1) Why is the override a requirement here? Just let the admin
configure it then then add conditional support for kmem.

2) I recall that there are cases where we don't want the memmap to
land on slow memory (which online_movable would achieve). Just imagine
the slow PMEM case. So this might need another configuration knob on
the kmem side.

From my memory, the case where you don't want the memmap to land on
*persistent memory* is when the device is small (such as NVDIMM-N), and
you want to reserve as much space as possible for the application data.
This has nothing to do with the speed of access.

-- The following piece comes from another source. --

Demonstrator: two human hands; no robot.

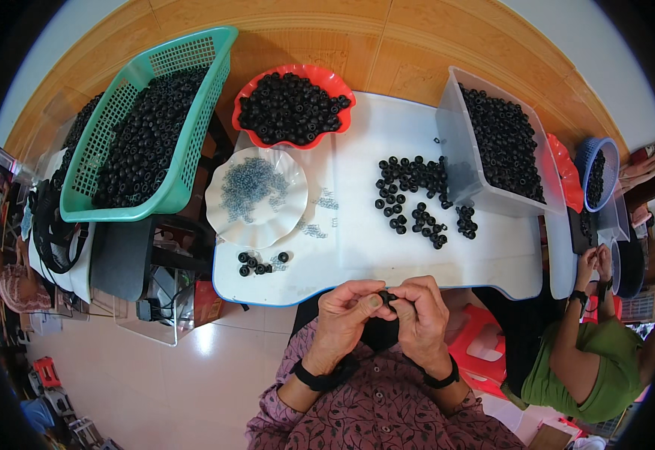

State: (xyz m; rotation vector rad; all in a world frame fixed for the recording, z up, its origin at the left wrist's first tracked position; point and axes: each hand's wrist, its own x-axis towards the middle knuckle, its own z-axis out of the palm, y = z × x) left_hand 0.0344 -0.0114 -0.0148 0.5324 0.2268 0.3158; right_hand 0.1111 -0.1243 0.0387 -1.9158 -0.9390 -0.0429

Now that you mention it, I also do remember the origin of the altmap --
to achieve exactly that: place the memmap on the device.

commit 4b94ffdc4163bae1ec73b6e977ffb7a7da3d06d3
Author: Dan Williams <dan.j.williams@xxxxxxxxx>
Date: Fri Jan 15 16:56:22 2016 -0800

x86, mm: introduce vmem_altmap to augment vmemmap_populate()
In support of providing struct page for large persistent memory
capacities, use struct vmem_altmap to change the default policy for
allocating memory for the memmap array. The default vmemmap_populate()
allocates page table storage area from the page allocator. Given
persistent memory capacities relative to DRAM it may not be feasible to
store the memmap in 'System Memory'. Instead vmem_altmap represents
pre-allocated "device pages" to satisfy vmemmap_alloc_block_buf()
requests.

In PFN_MODE_PMEM (and only then), we use the altmap (don't see a way to
configure it).


BUT that case is completely different from the "System RAM" mode. The memmap
of an NVDIMM in pmem mode is barely used by core-mm (i.e., not the buddy).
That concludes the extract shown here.